### Task goal
Please say how many lines in the material include the string "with", and nothing else.
'''
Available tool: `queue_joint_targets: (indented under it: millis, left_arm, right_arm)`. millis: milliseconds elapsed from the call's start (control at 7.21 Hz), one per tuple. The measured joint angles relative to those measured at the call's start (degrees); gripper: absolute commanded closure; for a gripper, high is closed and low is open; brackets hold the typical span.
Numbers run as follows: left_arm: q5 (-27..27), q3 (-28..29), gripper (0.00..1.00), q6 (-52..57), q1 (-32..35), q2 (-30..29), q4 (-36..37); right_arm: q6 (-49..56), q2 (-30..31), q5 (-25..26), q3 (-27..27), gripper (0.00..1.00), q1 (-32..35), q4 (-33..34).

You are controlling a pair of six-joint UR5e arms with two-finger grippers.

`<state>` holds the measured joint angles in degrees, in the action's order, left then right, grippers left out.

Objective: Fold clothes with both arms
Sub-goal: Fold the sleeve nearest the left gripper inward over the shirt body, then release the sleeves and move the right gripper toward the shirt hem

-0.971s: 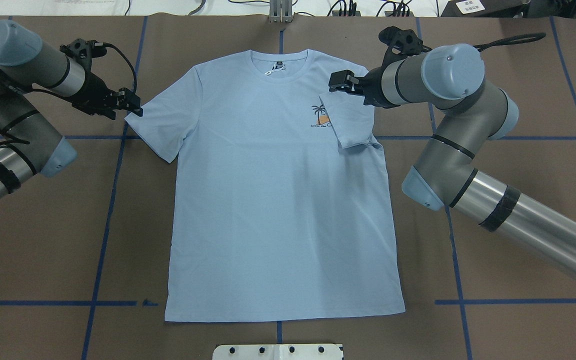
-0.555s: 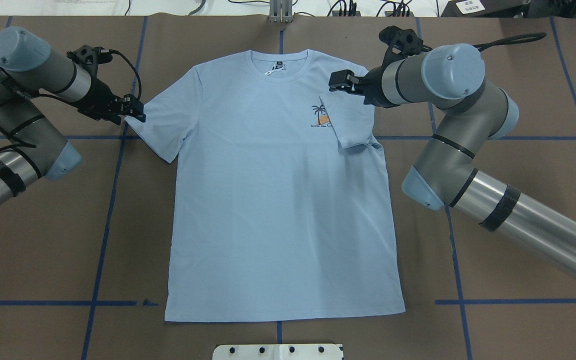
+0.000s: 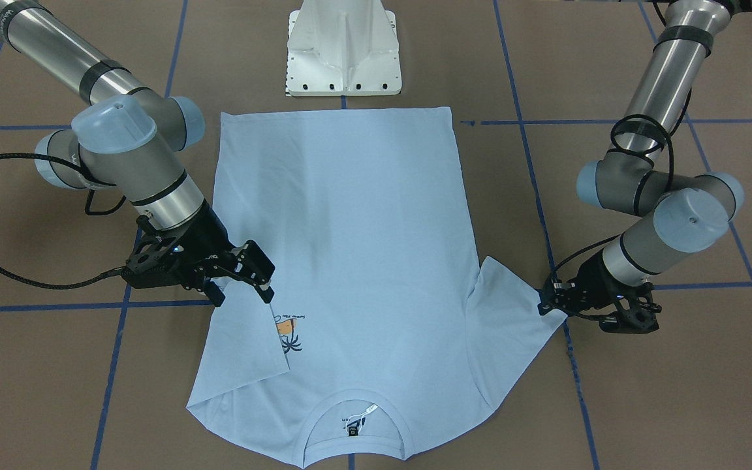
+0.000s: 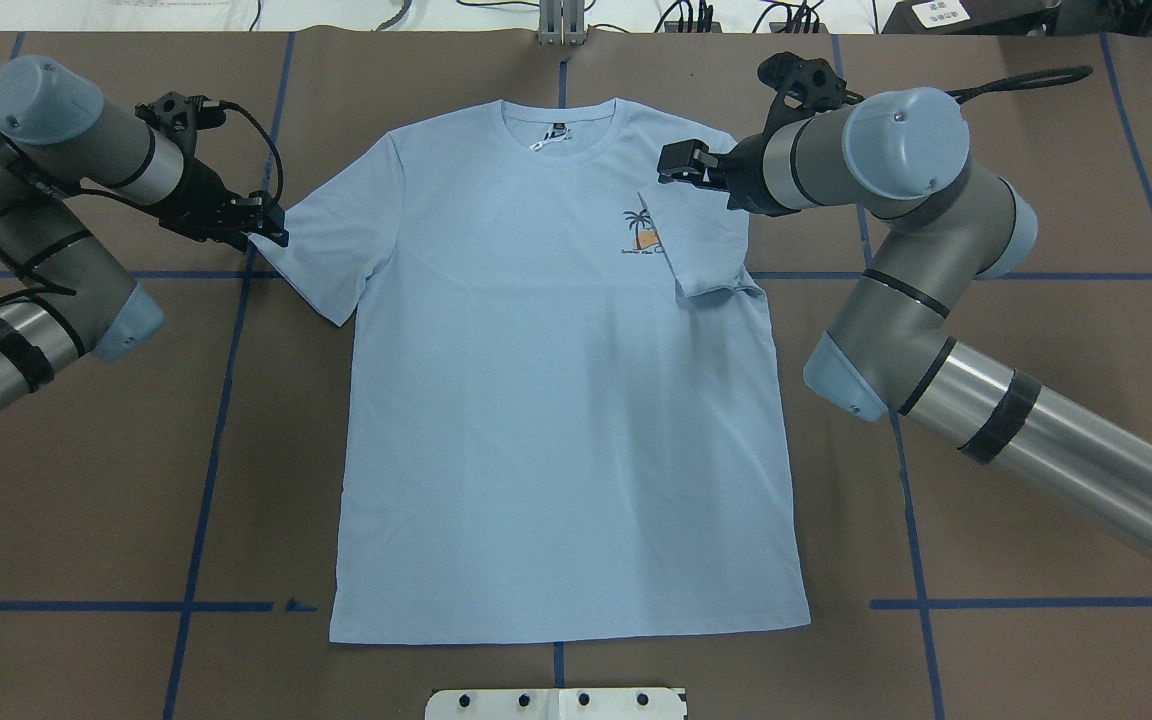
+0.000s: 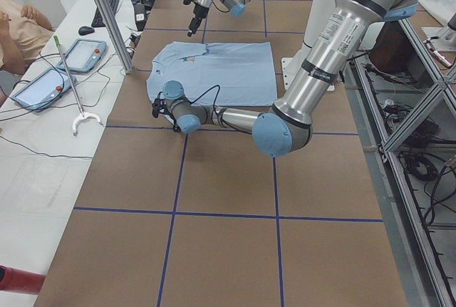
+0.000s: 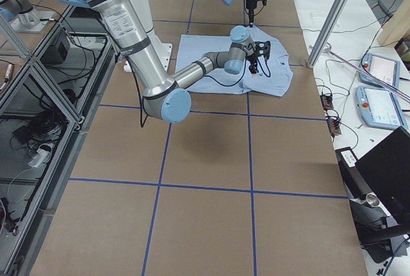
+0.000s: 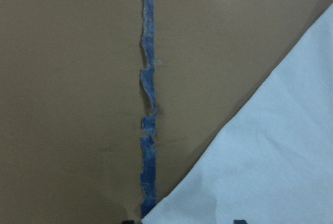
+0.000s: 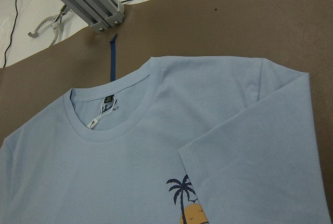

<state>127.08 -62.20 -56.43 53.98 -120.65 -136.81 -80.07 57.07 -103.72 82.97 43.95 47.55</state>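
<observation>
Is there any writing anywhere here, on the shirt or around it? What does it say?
Nothing here can be read for certain.
Script under the palm-and-sun print on the light blue T-shirt: too small to read.
Black neck label inside the collar: pale marks, blurred.
White sticker at the overhead view's top edge: too small.

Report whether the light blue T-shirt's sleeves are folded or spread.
Right sleeve: folded, lying over the chest beside the palm print. Left sleeve: spread flat on the brown table.

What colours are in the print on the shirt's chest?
The print: dark navy palm over orange, clearest in right wrist view.
</observation>
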Motion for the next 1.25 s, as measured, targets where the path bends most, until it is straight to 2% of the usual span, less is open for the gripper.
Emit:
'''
### Exercise result
2